Page history last edited by Tim Molendijk 14 years, 11 months ago

Run loops are a fundamental part of any application framework. A short step-by-step listing of how SC.RunLoop works and what it is for, as explained by Erich Ocean at irc.freenode.net#sproutcore:

 

  • the run loop starts whenever an event is received (a callback from the browser)
  • you can start a run loop manually by calling SC.RunLoop.begin()
  • the event is handled, which usually involves calling some code implemented by an app developer
  • that code could cause observers to fire, and those observers can themselves be bindings
  • bindings do not "fire" immediately
  • instead, they add themselves to a buffer on the run loop
  • when an app developer's code finishes running, the run loop will flush any pending bindings
  • those bindings could cause more app developer code to run, more observers to fire, and more bindings to buffer
  • but eventually, all of the bindings fire and there's no app developer code left to run
  • at that point, three other buffers come into play: the DOM buffer, the layout buffer, and the render buffer
  • SproutCore delays DOM modification, layout changes, and render updates until after all bindings have flushed
  • it then performs them in that order
  • (right before that, it invokes any methods that have been added to the run loop with "invokeOnce()"
  • once that is done, SproutCore calls any invokeLast() methods
  • finally, it checks to see if any SC.Timers should fire
  • if so, it fires them
  • otherwise, it does setTimeout() if there are any pending timers
  • if not, it simply returns control to the browser, waiting for the next event/callback
  • then it starts the run loop all over again

 

Comments (2)

sudara said

at 6:28 am on May 28, 2009

Awesome page, thanks for compiling this!

sudara said

at 4:58 am on Sep 7, 2009

Though, to be totally honest, I still have some significant confusion surrounding Run loops, including, but not limited to:

1. What benefit do they provide?

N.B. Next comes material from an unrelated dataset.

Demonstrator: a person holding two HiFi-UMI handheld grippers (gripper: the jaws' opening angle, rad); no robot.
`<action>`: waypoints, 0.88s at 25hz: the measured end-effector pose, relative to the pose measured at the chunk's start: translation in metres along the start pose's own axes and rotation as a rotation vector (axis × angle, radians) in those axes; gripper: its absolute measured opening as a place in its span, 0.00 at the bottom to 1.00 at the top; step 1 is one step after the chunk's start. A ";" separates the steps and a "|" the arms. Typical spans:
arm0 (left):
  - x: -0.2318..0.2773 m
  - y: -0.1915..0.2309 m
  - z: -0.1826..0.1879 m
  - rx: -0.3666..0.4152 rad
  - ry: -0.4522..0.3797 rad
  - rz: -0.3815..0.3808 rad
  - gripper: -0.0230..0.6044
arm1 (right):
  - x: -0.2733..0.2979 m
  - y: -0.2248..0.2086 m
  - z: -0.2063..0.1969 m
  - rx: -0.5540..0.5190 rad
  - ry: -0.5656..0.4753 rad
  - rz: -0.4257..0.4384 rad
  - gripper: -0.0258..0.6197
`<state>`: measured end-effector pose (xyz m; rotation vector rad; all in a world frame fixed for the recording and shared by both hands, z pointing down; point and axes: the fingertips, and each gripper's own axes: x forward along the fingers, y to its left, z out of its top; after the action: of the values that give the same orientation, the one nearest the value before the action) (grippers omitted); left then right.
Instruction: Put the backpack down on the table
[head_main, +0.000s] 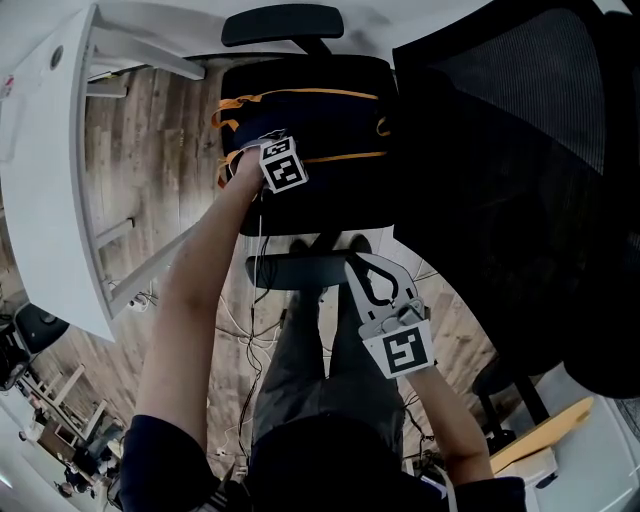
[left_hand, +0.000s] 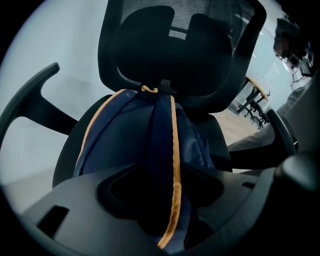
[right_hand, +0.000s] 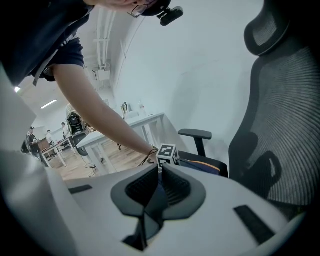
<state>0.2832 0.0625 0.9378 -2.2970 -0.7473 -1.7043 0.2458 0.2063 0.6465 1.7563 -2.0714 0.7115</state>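
As the backpack (head_main: 320, 120) lies on the chair (head_main: 520, 150), left gripper (left_hand: 162, 200) pinches it

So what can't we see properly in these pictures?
- Left gripper view: whether the left tool pinches the backpack yet; it is too dark between its jaws.
- Head view: the left tool's jaws, hidden under its marker cube.
- Head view: the white table, cut off by the left edge.
- Right gripper view: most of the backpack, hidden behind the right tool's body.
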 end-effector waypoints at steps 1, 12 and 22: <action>0.001 0.000 0.000 0.002 0.005 -0.005 0.44 | 0.000 0.001 -0.001 0.007 0.001 0.001 0.08; 0.003 -0.002 0.004 0.064 0.018 -0.033 0.31 | -0.002 0.004 -0.014 0.031 0.013 0.013 0.08; -0.004 -0.008 0.007 0.068 0.019 -0.095 0.13 | -0.002 0.006 -0.021 0.033 0.019 0.027 0.08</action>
<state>0.2842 0.0713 0.9308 -2.2297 -0.9098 -1.7095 0.2385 0.2206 0.6612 1.7351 -2.0863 0.7715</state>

Why were they created? The list above provides a walkthrough of "how" but not a single drop of "why"
2. Are they only fired when called manually or by the browser? What in sproutcore depends on RunLoops and what is independent?
3. A real world example walkthrough would be useful - at this point as a n00b sproutcore dev, it'd be pretty much impossible to understand when to use invokeOnce or invokeLast, or SC.Timer, etc.
4. How frequently should app devs be manually calling RunLoops. Are there performance hits?
5. I imagine there are times that people are calling RunLoops when really they want to rerender their views, or force just one specific thing to update. Are there best practices here?